Looking at how to get a Gluesync docker-compose template yaml file? Get a Gluesync trial and receive a pre-filled Gluesync docker-compose.yaml template straight to your mailbox.

Pre-flight checks

To ensure a smooth experience in running Gluesync docker containers within docker-compose, please walk through the following checklist to ensure your environment is ready.

  • The environment can host the Gluesync platform as per the recommended specification;

  • The environment can reach the Internet, with particular requirements for the MOLO17 container registry at https://registry.hub.docker.com and sub-paths;

  • The environment can reach both source and destination databases on the relevant ports/protocols;

  • You have already read the Gluesync architecture chapter to understand how Gluesync works and how it is composed;

Getting started

Following you’ll learn how a standard docker-compose.yaml file for Gluesync is composed, how to build/customize your own and how some of the Docker compose functionalities come to help to achieve your target goals.
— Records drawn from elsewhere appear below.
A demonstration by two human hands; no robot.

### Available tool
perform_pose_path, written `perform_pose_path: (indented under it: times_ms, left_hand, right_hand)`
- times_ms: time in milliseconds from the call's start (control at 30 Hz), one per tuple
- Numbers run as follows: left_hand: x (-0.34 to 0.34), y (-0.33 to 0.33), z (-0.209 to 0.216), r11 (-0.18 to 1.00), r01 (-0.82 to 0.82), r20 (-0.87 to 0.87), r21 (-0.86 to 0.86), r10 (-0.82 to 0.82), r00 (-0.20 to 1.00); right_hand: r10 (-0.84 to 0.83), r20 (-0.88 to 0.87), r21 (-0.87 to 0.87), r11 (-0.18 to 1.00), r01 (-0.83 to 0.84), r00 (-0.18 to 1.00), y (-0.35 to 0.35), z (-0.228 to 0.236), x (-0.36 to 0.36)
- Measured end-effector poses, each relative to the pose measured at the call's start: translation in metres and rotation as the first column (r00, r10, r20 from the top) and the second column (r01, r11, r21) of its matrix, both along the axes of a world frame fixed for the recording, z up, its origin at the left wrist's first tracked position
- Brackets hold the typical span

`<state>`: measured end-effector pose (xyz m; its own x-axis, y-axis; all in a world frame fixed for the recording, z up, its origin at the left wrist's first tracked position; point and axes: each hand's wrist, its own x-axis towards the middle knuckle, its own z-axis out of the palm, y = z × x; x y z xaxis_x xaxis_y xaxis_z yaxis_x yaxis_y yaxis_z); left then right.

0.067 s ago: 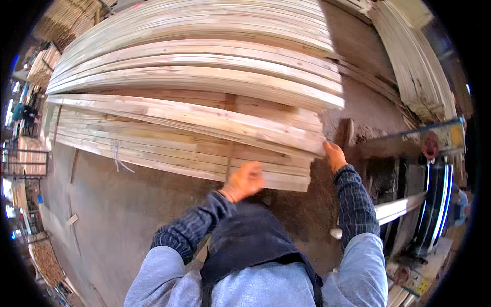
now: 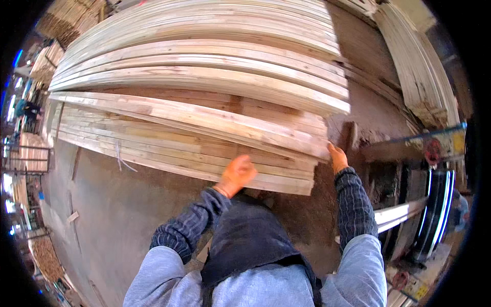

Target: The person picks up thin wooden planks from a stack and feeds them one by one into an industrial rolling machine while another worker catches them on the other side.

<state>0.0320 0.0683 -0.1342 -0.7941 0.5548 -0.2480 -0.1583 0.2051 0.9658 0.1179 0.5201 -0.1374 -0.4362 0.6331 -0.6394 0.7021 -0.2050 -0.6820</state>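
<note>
My right hand (image 2: 337, 157), in an orange glove, grips the near right end of a long pale wooden board (image 2: 220, 121). That board lies aslant on top of a lower layer of boards (image 2: 199, 159), its right end nearer to me. My left hand (image 2: 236, 175), gloved too, is curled closed over the near edge of this layer, and I see nothing in it. Behind the slanted board, more boards (image 2: 204, 74) are stacked higher in long rows.
A machine with a dark roller (image 2: 433, 215) and a red handwheel (image 2: 432, 151) stands at the right, with a pale board (image 2: 401, 212) lying at it. Another timber stack (image 2: 417, 66) is at the far right. Concrete floor (image 2: 133, 215) extends to the left. Racks with wood (image 2: 33, 153) line the left side.
My left hand has shifted slightly left and away from me. The right hand keeps its hold on the board's end. The whole view has shifted a little.
</note>
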Motion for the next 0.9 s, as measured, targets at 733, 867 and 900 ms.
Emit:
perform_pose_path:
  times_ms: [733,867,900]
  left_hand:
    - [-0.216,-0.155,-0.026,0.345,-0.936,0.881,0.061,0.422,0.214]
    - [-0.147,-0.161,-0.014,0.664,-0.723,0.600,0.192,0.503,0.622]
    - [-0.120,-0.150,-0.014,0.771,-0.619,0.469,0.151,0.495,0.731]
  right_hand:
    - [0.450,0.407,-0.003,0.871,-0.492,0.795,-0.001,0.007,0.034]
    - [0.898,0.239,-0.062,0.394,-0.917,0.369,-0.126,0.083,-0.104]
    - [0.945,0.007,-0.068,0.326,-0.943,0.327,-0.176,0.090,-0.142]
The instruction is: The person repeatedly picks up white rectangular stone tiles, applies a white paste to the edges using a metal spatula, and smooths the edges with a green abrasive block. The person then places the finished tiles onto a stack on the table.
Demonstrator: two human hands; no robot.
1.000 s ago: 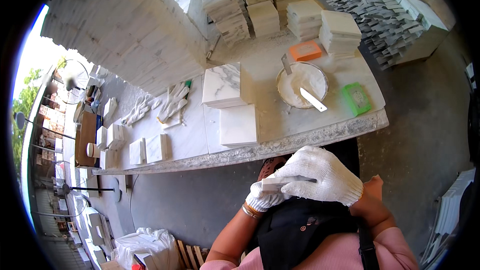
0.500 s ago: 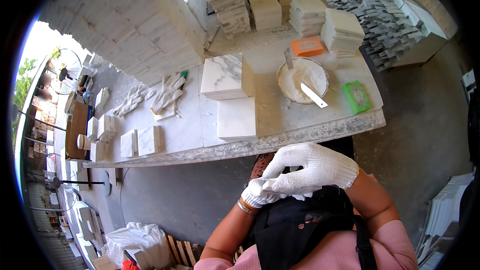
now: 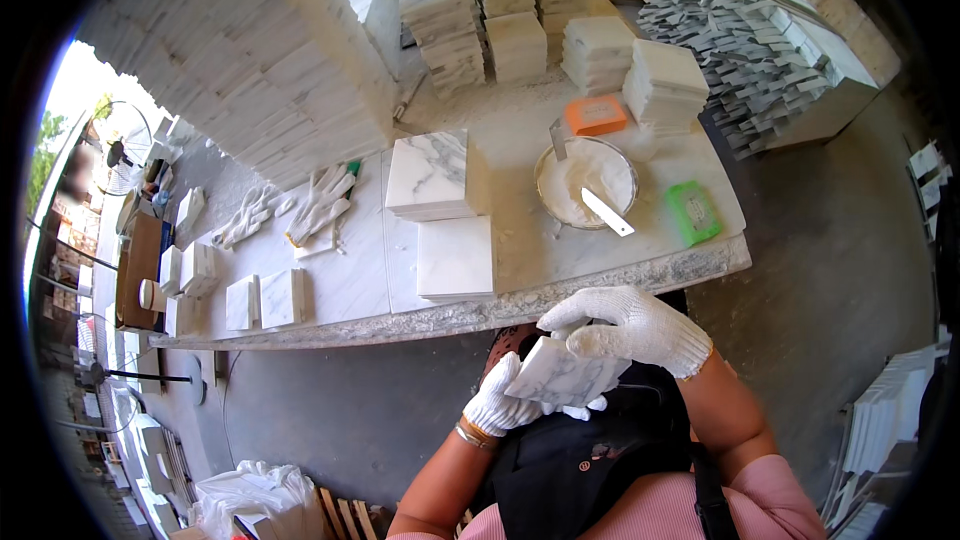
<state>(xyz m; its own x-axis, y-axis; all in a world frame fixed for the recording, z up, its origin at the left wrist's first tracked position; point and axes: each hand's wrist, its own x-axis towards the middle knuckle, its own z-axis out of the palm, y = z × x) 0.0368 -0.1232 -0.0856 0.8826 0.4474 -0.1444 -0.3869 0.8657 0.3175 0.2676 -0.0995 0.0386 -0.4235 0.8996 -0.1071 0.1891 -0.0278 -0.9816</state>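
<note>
A square white marble tile with grey veins is tilted over my lap, its broad face showing. My left hand grips its left edge, with fingertips showing underneath. My right hand closes over its upper right edge, thumb on the face. Both hands wear white knitted gloves. On the marble-topped table ahead are a plain white tile stack and a taller veined stack. Right of them, a round bowl contains white paste, with a white-handled putty knife and a metal scraper in it.
A green packet and an orange packet lie beside the bowl. Spare gloves and small tile stacks are on the left. Tall tile piles rise behind. A plastic-wrapped bundle sits on the floor.
The tile, earlier seen nearly edge-on between my hands, now has its veined face turned up into view. My right hand has shifted to its upper edge.
</note>
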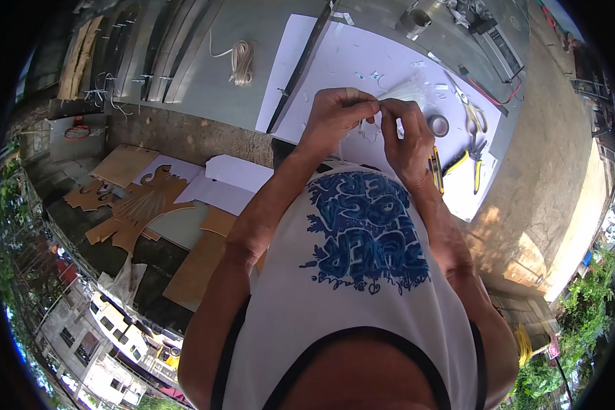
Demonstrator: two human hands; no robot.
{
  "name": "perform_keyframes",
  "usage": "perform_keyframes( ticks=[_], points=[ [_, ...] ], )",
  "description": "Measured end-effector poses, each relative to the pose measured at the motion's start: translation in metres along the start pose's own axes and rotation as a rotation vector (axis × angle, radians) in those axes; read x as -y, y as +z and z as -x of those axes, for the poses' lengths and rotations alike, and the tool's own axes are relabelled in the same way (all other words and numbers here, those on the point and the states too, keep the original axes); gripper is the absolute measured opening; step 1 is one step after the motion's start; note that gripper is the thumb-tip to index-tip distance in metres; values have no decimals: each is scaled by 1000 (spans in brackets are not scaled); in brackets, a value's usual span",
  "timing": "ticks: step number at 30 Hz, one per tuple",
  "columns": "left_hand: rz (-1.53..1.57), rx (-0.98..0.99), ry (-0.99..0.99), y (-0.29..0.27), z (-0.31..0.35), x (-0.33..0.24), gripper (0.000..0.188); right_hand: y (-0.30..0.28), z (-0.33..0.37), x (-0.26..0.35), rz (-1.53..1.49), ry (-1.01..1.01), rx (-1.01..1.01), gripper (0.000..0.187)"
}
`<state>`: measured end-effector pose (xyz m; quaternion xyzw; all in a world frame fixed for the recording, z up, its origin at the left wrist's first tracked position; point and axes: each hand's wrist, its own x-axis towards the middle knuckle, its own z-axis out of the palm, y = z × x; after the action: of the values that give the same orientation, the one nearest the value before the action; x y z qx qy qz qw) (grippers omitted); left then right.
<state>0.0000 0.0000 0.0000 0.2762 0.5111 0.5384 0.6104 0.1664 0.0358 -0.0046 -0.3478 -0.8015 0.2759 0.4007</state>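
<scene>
Over a white sheet (362,51) on the table, my left hand (338,117) and my right hand (408,139) meet fingertip to fingertip. Both are closed in a pinch. What they pinch is too small to make out; a thin, pale wire-like strand seems to hang just below the fingers. Behind the hands lies a clear bag of thin white strips (408,90). To the right of my right hand are a roll of tape (438,126), a yellow utility knife (436,169), yellow-handled pliers (466,162) and scissors (470,109).
A long dark strip (299,72) crosses the sheet at left. A coiled pale cord (242,63) and more long strips (164,51) lie farther left. A metal can (413,24) and a grey box with wires (497,49) stand at the back. Cut brown boards (140,208) lie low at left.
</scene>
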Motion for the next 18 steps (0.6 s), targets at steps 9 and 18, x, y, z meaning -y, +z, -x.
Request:
perform_keyframes(
  ticks=[9,18],
  points=[
    [122,-148,-13,-2,-2,6,16,17,2,11,-61,31,42,42],
    [187,-148,-96,-22,-3,28,22,26,-6,-5,123,-58,200,40]
  ],
)
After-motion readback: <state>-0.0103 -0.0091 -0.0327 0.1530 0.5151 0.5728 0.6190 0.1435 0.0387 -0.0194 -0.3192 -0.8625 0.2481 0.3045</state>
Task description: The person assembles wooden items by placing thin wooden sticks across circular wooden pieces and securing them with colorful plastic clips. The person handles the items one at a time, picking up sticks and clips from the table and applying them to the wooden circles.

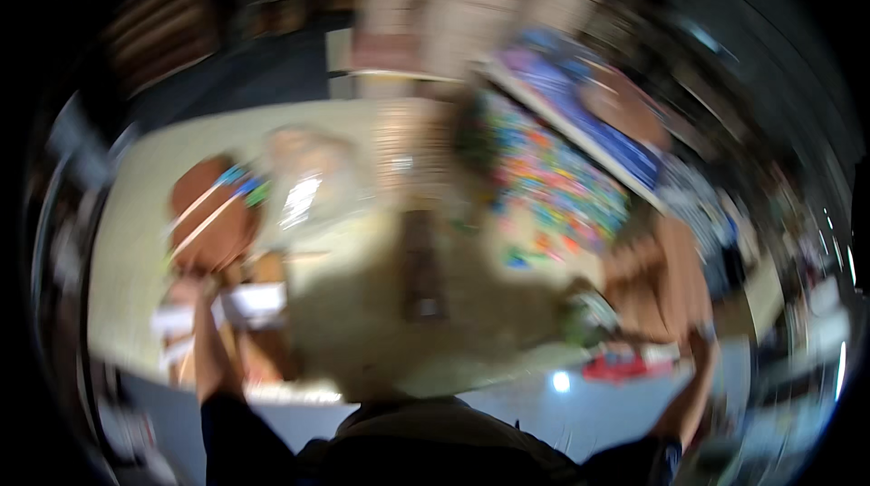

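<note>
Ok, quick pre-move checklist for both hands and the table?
1. Picture sharp: not ok, heavily blurred.
2. Both hands in view: ok, left hand at the left, right hand at the right.
3. Left grip on white strip: cannot tell, blurred.
4. Right grip on brown piece: cannot tell, blurred.
5. Colourful pieces apart from both hands: ok.
6. Dark brown bar apart from both hands: ok.

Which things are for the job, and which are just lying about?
Blurry, but probably the job:
brown oval piece, white strip near left hand
brown pieces near right hand

Probably just lying about:
clear plastic bag
colourful bits
dark bar
</note>
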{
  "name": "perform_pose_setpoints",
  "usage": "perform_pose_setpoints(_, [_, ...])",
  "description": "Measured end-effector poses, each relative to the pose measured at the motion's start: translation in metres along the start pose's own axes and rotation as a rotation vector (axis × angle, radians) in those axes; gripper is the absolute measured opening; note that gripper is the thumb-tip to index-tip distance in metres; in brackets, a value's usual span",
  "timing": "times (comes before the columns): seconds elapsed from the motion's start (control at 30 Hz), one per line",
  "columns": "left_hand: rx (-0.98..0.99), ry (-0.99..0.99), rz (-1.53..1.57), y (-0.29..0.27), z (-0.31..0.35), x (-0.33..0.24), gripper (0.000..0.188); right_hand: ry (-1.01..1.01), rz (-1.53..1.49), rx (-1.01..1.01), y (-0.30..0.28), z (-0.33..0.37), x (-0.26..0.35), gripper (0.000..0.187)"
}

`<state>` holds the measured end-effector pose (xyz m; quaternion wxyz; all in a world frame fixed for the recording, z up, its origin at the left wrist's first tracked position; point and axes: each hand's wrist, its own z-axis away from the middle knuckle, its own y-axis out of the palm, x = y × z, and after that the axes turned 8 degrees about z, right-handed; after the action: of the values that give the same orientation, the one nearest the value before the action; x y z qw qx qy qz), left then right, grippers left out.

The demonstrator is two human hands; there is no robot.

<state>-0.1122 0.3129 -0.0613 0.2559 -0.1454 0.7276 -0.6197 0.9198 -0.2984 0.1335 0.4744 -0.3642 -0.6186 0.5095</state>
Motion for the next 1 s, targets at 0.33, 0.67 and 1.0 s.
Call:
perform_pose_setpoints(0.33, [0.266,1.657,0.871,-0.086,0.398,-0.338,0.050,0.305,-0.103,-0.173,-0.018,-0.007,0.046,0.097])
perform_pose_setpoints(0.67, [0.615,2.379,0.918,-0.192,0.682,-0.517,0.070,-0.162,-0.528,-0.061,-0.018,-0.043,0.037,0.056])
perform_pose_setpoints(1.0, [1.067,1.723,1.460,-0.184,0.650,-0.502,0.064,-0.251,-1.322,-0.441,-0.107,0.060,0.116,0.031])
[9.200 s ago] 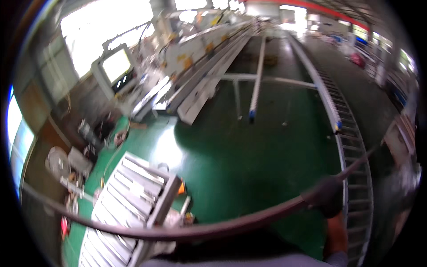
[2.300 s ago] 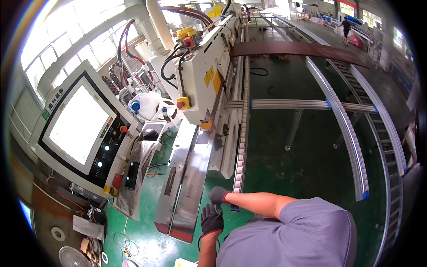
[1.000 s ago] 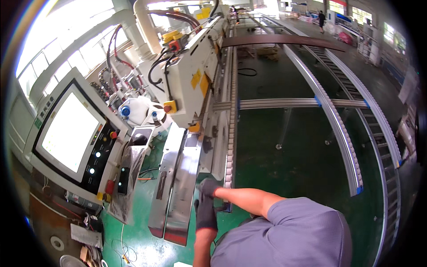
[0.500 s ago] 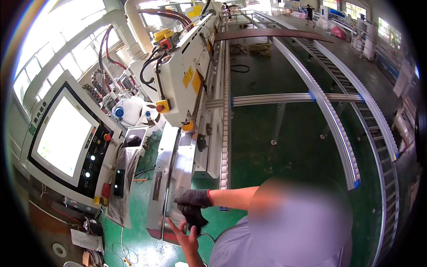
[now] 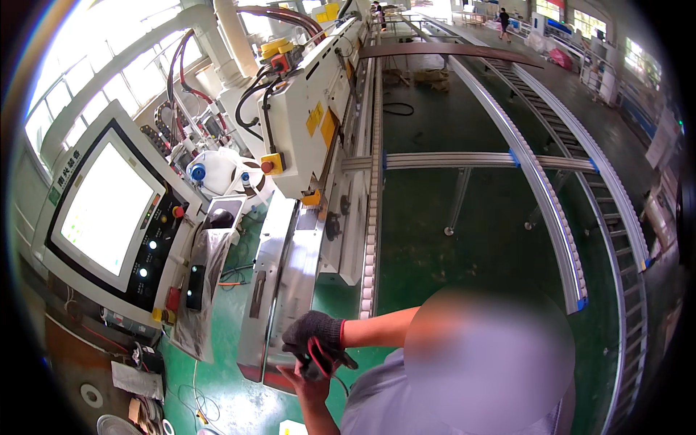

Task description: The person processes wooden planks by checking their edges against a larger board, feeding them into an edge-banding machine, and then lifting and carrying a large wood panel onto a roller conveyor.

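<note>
A dark knitted work glove with a red-edged cuff covers my right hand, which reaches in from the right. Its fingers are closed on a second dark glove, whose red edging shows and whose loose fingers stick out to the right. My bare left hand comes up from below against this loose glove. One bare digit stretches out to the left; the other fingers are mostly hidden by the glove, so I cannot see how far they are inside it. Both hands are over the near end of a metal machine bed.
A control panel with a lit screen and buttons stands at left. Ahead is a white machine head with an emergency-stop button. Roller rails run away on the right, crossed by a long brown strip. Cables lie on the green floor.
The loose glove no longer hangs straight down; it is turned, with red edging showing. My left hand has moved up against it, and its spread fingers are now mostly hidden.
</note>
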Demonstrator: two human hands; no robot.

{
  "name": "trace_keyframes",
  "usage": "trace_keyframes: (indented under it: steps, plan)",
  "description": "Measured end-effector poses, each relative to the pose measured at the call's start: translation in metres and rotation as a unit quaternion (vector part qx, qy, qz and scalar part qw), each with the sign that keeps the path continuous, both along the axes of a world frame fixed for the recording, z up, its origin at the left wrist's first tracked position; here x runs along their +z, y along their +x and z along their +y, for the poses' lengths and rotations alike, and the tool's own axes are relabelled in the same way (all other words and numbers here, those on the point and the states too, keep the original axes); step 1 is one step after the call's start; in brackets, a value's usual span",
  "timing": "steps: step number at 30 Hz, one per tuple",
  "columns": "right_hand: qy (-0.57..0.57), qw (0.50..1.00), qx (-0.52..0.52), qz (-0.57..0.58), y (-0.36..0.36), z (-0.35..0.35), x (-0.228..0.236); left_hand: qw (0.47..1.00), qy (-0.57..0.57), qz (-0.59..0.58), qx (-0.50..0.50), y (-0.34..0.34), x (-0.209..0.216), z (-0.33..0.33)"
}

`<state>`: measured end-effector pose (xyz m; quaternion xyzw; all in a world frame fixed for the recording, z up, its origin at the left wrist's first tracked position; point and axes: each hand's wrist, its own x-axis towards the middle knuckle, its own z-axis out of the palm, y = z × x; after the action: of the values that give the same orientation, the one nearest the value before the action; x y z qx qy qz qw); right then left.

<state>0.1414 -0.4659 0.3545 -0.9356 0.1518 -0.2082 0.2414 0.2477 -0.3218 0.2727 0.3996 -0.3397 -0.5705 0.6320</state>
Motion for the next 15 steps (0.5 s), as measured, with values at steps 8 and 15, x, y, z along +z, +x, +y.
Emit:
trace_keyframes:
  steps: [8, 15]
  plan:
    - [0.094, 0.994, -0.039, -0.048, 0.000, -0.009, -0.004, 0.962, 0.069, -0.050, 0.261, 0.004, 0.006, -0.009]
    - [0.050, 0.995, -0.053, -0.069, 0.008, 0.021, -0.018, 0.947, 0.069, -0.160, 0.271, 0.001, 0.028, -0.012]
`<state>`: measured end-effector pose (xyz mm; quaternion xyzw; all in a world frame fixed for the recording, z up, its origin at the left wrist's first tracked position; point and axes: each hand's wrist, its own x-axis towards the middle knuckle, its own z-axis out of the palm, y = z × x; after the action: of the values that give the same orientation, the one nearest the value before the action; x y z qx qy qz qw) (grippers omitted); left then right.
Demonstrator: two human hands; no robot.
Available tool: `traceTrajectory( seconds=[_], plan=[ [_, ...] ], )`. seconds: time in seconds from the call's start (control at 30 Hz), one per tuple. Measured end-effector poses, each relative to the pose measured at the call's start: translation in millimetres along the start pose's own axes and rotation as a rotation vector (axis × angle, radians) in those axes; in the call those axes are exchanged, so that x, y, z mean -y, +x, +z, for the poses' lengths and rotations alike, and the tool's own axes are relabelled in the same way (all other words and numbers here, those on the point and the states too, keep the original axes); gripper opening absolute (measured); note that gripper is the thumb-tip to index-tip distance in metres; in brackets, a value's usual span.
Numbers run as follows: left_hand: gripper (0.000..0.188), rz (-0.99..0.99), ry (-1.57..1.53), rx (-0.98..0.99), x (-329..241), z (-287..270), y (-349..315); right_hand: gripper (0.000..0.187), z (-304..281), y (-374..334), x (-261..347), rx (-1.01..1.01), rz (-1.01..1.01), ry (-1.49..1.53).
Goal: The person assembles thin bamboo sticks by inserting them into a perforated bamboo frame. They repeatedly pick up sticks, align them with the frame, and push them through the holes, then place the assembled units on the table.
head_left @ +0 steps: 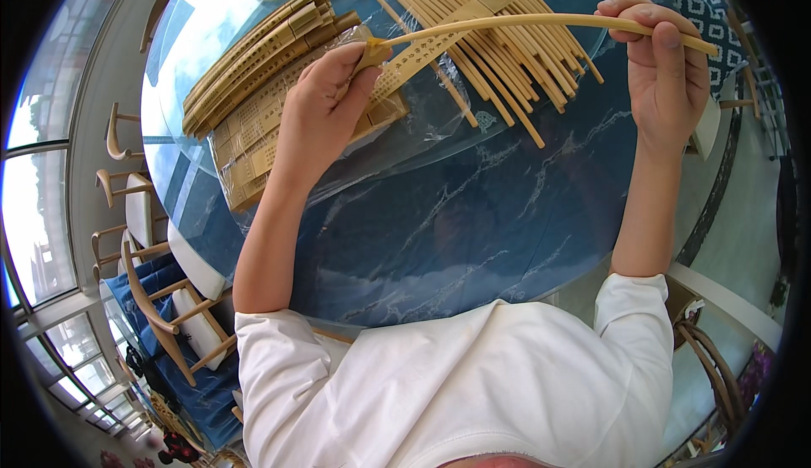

A basic deployment for Gluesync is based out of at least three components:

  • CoreHub;

  • Source Agent;

  • Target Agent.

With that minimum set of components you’ll be able to setup one pipeline and replicate as many entities (tables, collections…​) from source to target.

In case you want to run more pipelines you’ll need to add more source and target agents to your deployment.

Necessary files

There are two necessary files you are required to have within your deployment to get Gluesync up and running via Docker compose:

  • A valid license file, in .dat format, to be mounted to every container;

  • A bootstrap file, named bootstrap-core-hub.json, which holds the unique secret exchanged via our consensus protocol to verify agent’s signature other than providing end-to-end encryption. This is unique per each deployment.

Not having a valid license file? You can always get a trial license by filling up our online web form or contact our sales department directly by writing an email to: Contact sales.

Bootstrap file

As mentioned this file serves as a secret to encrypt comunications within your CoreHubs' deployment and the other components that you intent to plug-in.

A boostrap-core-hub.json file looks like the following:

{
  "apiTokenSecret": "gs-trial"
}

This is usually enough for start trying out Gluesync. By changing the secret value you are turning on Encryption and all the Enterprise features available within the platform. It requires a valid EE license in place for it to work.

CoreHub

The CoreHub service part in docker-compose looks like the following:

gluesync-core-hub:
  image: molo17/gluesync-core-hub:2.0.0
  # deploy:
  #   resources:
  #     limits:
  #       cpus: "3.0"
  #       memory: 3.0G
  environment:
    - LOG_CONFIG_FILE=/opt/gluesync/data/logback.xml
    - type=corehub
  # Time zone: defaults to UTC, you can change it to match yours (https://docs.diladele.com/docker/timezones.html)
  # - TZ: "Etc/UTC"
  ports:
    - 1717:1717
  volumes:
    - ./gs-license.dat:/opt/gluesync/data/gs-license.dat
    - ./bootstrap-core-hub.json:/opt/gluesync/data/bootstrap-core-hub.json
    - ./logback.xml:/opt/gluesync/data/logback.xml
    - ./security-config.json:/opt/gluesync/data/security-config.json
    - ./gluesync.com.jks:/opt/gluesync/data/gluesync.com.jks
    - ./gluesync-core-hub:/opt/gluesync/data
Port forward of port 1717 is necessary to get external access to Gluesync REST APIs as well as Web UI Control plane; also Core Hub requires the environment variable type to be set as corehub to indicate that this component should take the role of Core Hub within your deployment.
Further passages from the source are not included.